_Problem to solve_
Omit the pictures, but give back every entry below exactly as written.

_Dataset items_
_ _ _
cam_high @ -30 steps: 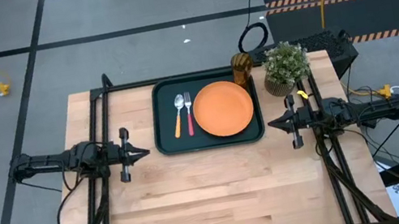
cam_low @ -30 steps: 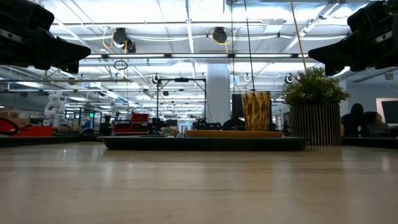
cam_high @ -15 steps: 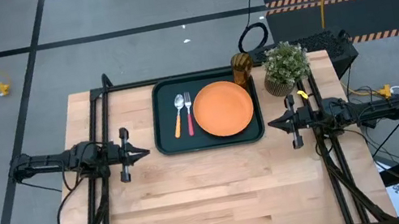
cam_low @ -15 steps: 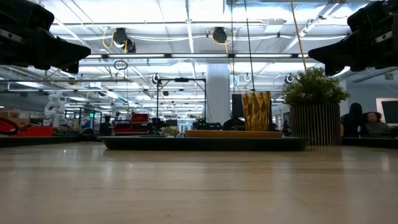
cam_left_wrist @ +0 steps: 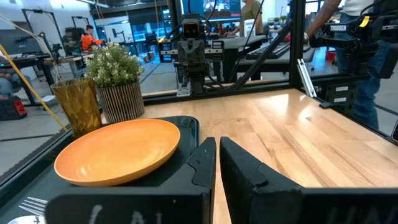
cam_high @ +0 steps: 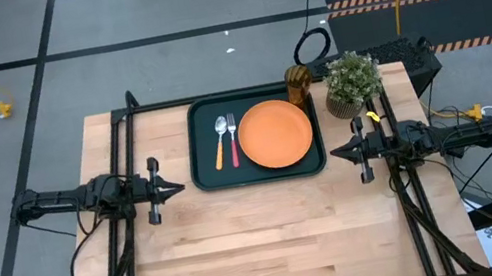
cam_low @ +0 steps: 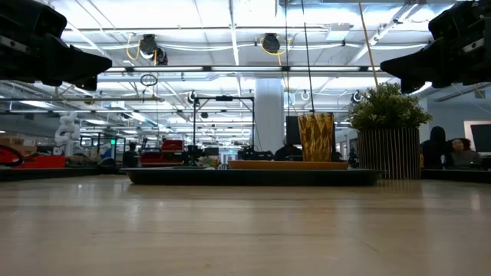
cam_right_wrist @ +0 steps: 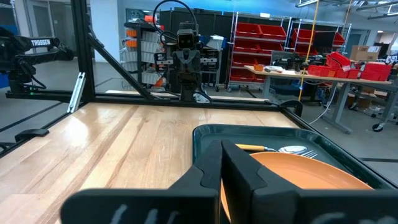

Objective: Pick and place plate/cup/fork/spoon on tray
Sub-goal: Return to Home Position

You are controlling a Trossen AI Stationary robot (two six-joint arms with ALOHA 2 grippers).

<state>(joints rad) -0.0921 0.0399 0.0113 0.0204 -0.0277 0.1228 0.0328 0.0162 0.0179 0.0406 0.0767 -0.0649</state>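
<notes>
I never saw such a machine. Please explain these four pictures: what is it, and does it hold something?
This is a robot: two dark arms at a wooden table. One picture looks down from above, one level across the table, two from cameras on the wrists. The left gripper and the right gripper, one at each side, are shut and hold nothing. On the green tray lie the spoon, the fork and the orange plate; the cup stands at its far corner, beside a potted plant.
</notes>
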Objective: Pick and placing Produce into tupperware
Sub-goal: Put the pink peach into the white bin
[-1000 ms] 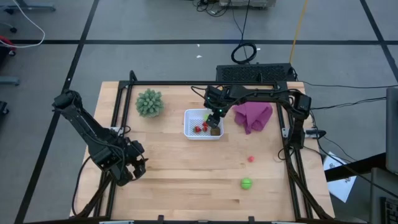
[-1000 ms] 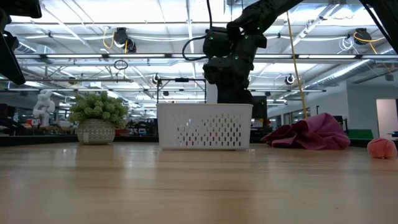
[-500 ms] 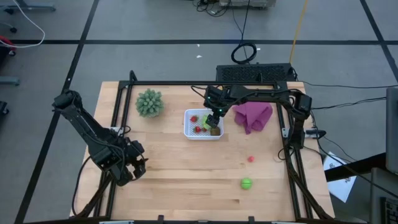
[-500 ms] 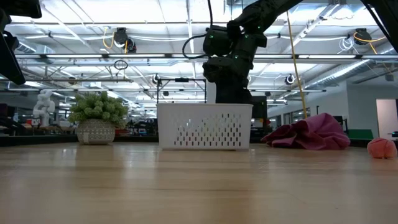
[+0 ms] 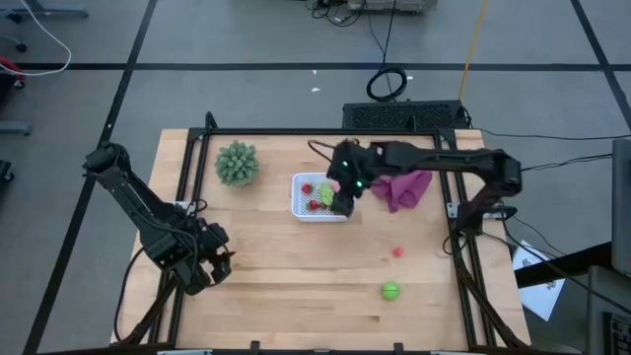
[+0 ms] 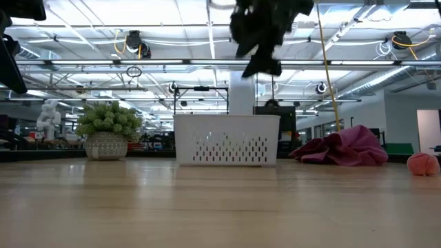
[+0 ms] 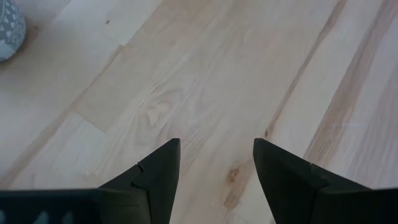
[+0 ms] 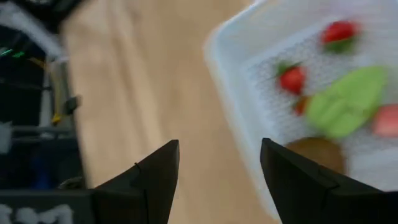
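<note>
The white perforated tupperware (image 5: 308, 206) (image 6: 226, 140) sits on the table's far middle. In the right wrist view its wall (image 8: 231, 115) shows, with red bits (image 8: 292, 79), a bright green piece (image 8: 345, 99), a brown oval (image 8: 314, 152) and a pink bit (image 8: 387, 119) lying inside. My right gripper (image 5: 344, 190) (image 6: 260, 55) (image 8: 219, 144) hangs open and empty above the tupperware's right end. A small red bit (image 5: 397, 251) and a green ball (image 5: 390, 291) lie on the table's right near part. My left gripper (image 5: 212, 261) (image 7: 216, 143) waits open over bare wood at the left.
A purple cloth (image 5: 399, 185) (image 6: 341, 148) lies bunched just right of the tupperware. A spiky grey-green plant (image 5: 237, 163) (image 6: 107, 127) in a pot stands to its left. A dark frame rail (image 5: 276, 131) borders the table. Open wood lies between the arms.
My right gripper has risen from inside the tupperware to well above its rim, and its arm has swung toward the table's right. A bright green piece now lies uncovered in the tupperware.
</note>
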Available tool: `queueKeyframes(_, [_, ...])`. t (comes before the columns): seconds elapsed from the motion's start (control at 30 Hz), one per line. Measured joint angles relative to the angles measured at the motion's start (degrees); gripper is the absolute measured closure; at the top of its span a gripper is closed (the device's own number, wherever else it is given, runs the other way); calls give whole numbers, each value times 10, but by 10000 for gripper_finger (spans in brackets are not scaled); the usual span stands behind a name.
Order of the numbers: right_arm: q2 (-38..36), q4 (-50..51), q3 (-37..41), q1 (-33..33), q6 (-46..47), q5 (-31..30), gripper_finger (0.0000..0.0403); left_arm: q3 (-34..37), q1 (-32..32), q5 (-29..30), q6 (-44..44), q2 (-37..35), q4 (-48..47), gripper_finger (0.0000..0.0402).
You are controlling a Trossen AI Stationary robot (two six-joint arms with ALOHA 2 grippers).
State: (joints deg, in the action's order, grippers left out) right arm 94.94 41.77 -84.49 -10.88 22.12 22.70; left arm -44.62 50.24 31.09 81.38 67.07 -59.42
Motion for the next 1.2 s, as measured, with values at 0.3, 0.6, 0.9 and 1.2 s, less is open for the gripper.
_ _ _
_Answer to the exercise_
cam_high @ -30 steps: 
cam_low @ -30 steps: 
cam_high @ -15 steps: 
cam_low @ -15 steps: 
cam_left_wrist @ +0 steps: 
cam_high @ +0 steps: 
cam_low @ +0 steps: 
cam_right_wrist @ +0 steps: 

Objective: Pick and place plate/cup/fork/spoon on tray
Sub-goal: Return to Home Position

You are controlling a Trossen AI Stationary robot (two six-joint arms with ALOHA 2 grippers).

<state>(joints rad) -0.0921 0.0399 0.0113 0.0204 -0.0277 0.1228 0.0328 0.0162 0.0179 0.0406 0.0767 -0.0649</state>
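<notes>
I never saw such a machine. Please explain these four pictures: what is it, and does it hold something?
This is a robot: two dark arms at a wooden table. One picture looks down from above, one level across the table, two from cameras on the wrists. The left gripper and the right gripper, one at each side, are shut and hold nothing. On the green tray lie the spoon, the fork and the orange plate; the cup stands at its far corner, beside a potted plant.
</notes>
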Objective: Pick and placing Produce into tupperware
Sub-goal: Put the pink peach into the white bin
[-1000 ms] 
[-1000 ms] 
[-500 ms] 
[-500 ms] 
[+0 ms] 
[+0 ms] 
[+0 ms] 
[+0 ms] 
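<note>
The white perforated tupperware (image 5: 308, 206) (image 6: 226, 140) sits on the table's far middle. In the right wrist view its wall (image 8: 231, 115) shows, with red bits (image 8: 292, 79), a bright green piece (image 8: 345, 99), a brown oval (image 8: 314, 152) and a pink bit (image 8: 387, 119) lying inside. My right gripper (image 5: 344, 190) (image 6: 260, 55) (image 8: 219, 144) hangs open and empty above the tupperware's right end. A small red bit (image 5: 397, 251) and a green ball (image 5: 390, 291) lie on the table's right near part. My left gripper (image 5: 212, 261) (image 7: 216, 143) waits open over bare wood at the left.
A purple cloth (image 5: 399, 185) (image 6: 341, 148) lies bunched just right of the tupperware. A spiky grey-green plant (image 5: 237, 163) (image 6: 107, 127) in a pot stands to its left. A dark frame rail (image 5: 276, 131) borders the table. Open wood lies between the arms.
My right gripper has risen from inside the tupperware to well above its rim, and its arm has swung toward the table's right. A bright green piece now lies uncovered in the tupperware.
</note>
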Available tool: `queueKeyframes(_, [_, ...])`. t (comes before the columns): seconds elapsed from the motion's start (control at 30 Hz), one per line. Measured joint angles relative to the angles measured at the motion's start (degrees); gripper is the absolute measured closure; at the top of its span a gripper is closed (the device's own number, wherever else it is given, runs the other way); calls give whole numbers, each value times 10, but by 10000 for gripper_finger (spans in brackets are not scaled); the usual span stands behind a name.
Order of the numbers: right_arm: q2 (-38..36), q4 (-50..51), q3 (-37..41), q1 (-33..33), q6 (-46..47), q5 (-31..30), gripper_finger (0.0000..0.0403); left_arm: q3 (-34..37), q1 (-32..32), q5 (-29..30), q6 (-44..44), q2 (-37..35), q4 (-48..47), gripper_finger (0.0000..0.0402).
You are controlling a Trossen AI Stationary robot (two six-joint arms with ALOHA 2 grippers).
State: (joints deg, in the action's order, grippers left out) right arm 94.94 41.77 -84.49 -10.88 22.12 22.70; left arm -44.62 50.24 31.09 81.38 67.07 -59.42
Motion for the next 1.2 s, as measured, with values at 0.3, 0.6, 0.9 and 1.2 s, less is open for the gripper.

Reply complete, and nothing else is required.